The threat of sprawl looms as Praguers look to greener pastures

New housing developments like this one in Prague 8-Dablice are pushing into areas that were fields and forests a few years ago.
By Margot Buff
For The Prague Post
(February 19, 2003)


Prague is growing, but its population is not.

The number of people living in the city dropped by almost 6,000 in 2000, with residents leaving Prague accounting for nearly a third of that number, according to the Regional Development Ministry.

At the same time, the number of new dwellings being built in Prague jumped last year by 50 percent. The central Bohemia region, which surrounds but does not include Prague, saw the highest share of new dwellings under construction in the Czech Republic.

The numbers point to the beginnings of urban sprawl. Many Praguers are taking advantage of low interest rates to buy homes outside the city center, and developers are stepping in, creating new housing developments and shopping and business centers to support the shift.

But with a stable population spreading out over a greater area, and with residents moving outside the city limits to new satellite communities, Prague is facing the symptoms of sprawl that plague major cities from Frankfurt to Rio de Janeiro.


Growing pains

One of sprawl's most obvious repercussions is the stress it creates on the environment.

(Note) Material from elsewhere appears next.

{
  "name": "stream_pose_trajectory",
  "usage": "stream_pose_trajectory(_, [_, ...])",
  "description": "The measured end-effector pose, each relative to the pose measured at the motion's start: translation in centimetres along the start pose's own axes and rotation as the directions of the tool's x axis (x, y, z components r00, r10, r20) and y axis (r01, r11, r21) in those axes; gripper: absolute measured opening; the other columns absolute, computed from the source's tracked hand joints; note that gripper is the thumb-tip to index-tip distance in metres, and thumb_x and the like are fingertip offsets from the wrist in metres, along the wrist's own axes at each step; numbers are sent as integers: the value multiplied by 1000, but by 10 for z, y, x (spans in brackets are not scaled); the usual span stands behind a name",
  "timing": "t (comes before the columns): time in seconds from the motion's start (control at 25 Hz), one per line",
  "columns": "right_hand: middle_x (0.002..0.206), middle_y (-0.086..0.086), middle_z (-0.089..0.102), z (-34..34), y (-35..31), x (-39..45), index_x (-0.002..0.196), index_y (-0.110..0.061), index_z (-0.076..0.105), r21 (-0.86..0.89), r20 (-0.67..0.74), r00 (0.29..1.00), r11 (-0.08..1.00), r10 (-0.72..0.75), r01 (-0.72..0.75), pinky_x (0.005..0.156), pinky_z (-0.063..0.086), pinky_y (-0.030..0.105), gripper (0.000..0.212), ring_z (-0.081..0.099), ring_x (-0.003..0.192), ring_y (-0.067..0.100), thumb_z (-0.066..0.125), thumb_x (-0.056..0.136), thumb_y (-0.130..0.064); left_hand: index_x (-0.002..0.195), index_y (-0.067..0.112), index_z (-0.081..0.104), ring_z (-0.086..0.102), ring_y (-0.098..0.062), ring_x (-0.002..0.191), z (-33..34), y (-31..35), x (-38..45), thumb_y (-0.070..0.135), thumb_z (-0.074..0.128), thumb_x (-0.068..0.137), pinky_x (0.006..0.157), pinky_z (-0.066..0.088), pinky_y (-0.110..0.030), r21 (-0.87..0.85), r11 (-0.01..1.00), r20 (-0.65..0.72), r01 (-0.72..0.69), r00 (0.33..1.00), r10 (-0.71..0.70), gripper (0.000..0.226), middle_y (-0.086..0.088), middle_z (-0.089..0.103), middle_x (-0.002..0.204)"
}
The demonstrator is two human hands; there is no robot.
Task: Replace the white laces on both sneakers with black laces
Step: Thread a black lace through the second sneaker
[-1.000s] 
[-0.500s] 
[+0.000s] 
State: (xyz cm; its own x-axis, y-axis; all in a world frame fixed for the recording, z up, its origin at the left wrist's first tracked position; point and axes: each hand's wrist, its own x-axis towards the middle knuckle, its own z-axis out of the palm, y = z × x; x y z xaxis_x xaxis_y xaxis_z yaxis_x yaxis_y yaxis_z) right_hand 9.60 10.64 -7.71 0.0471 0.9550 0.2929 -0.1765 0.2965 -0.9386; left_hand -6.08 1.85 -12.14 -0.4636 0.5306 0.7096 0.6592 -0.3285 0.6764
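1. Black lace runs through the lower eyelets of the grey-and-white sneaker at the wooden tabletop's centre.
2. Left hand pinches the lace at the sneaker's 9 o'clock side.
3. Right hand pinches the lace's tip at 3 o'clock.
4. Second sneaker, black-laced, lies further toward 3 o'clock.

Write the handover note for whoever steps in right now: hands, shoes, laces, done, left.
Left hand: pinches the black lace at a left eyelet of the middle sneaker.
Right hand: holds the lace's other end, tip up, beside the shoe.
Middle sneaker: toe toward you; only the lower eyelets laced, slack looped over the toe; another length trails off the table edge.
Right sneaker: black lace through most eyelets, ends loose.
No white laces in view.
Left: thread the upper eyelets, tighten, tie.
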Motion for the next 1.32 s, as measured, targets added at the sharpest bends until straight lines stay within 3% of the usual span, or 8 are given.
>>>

Booming development means that fields and forests are built over even as available urban space remains unused -- both in central industrial sites and in open spaces on the periphery. Low-density settlements and patchwork land use make public transport less viable, and suburbanites waste time and resources in long commutes. The city's spread requires the extension of roads, water and electricity at increased financial and environmental cost.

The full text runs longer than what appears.